* _EXERCISE BRIEF_
Beginning with the opening line, set down each line of the material below exactly, stopping once the line with "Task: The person" is done.

* _RECORDS_
= = = = = = =
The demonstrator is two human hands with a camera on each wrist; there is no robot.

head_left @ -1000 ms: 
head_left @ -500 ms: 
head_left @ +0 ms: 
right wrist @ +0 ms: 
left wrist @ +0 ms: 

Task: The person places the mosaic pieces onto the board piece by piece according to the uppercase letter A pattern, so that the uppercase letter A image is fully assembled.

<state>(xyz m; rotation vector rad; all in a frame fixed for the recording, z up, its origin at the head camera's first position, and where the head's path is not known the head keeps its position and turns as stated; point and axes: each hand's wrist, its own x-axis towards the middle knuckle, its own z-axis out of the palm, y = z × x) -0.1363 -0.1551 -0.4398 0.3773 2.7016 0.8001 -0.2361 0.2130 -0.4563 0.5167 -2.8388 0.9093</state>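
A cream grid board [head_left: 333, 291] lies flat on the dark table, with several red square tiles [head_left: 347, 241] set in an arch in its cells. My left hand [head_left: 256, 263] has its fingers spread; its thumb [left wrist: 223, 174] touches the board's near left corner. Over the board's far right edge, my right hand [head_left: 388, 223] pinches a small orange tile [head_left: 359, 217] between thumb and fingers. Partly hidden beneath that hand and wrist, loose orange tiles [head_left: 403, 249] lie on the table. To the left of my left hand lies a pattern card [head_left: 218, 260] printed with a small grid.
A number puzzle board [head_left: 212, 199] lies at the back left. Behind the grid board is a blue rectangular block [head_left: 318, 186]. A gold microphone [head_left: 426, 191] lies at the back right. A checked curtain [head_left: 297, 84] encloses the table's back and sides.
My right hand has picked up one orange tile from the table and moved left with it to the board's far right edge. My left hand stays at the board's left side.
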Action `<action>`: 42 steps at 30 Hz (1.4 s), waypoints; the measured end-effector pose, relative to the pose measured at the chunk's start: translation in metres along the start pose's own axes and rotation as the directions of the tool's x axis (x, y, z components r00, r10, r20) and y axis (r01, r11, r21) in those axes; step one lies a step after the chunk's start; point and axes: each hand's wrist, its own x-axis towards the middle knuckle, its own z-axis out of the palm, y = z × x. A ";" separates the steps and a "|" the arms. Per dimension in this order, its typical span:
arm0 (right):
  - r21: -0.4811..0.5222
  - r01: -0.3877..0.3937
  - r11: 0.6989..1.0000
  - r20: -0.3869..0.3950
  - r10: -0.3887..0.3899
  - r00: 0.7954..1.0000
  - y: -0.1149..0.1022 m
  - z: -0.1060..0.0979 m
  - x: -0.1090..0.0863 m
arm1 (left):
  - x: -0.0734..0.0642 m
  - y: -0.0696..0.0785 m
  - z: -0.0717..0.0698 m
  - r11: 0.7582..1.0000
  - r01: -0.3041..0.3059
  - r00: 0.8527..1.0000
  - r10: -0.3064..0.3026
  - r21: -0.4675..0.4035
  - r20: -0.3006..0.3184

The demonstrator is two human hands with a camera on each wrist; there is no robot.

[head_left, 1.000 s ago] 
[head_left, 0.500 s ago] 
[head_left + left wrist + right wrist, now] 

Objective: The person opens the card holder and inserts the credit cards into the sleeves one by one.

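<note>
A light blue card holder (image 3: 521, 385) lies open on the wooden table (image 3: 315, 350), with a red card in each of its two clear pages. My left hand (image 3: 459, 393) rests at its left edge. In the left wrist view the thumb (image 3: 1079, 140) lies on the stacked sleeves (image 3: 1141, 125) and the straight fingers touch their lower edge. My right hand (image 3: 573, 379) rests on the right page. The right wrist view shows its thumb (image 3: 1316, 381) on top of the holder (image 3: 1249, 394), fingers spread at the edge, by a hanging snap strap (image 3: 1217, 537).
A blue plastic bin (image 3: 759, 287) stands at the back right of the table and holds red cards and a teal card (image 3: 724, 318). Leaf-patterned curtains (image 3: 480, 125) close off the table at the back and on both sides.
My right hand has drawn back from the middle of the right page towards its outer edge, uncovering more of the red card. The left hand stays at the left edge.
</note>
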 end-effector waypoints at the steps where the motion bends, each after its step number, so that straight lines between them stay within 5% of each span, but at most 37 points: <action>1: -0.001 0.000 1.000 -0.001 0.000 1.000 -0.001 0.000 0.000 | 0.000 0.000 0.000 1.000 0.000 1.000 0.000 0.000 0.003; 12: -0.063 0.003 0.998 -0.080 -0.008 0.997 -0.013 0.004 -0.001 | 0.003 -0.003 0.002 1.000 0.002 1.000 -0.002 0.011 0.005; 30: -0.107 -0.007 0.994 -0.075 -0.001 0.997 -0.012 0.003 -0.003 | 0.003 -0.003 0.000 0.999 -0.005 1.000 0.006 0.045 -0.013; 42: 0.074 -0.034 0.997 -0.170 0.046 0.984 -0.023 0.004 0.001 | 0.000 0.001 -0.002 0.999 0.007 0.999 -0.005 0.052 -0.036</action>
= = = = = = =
* _OUTPUT BELOW_
The demonstrator is two human hands with a camera on each wrist; there is no robot.

head_left @ -1000 ms: 
head_left @ -500 ms: 
head_left @ +0 ms: 
right wrist @ +0 ms: 
left wrist @ +0 ms: 

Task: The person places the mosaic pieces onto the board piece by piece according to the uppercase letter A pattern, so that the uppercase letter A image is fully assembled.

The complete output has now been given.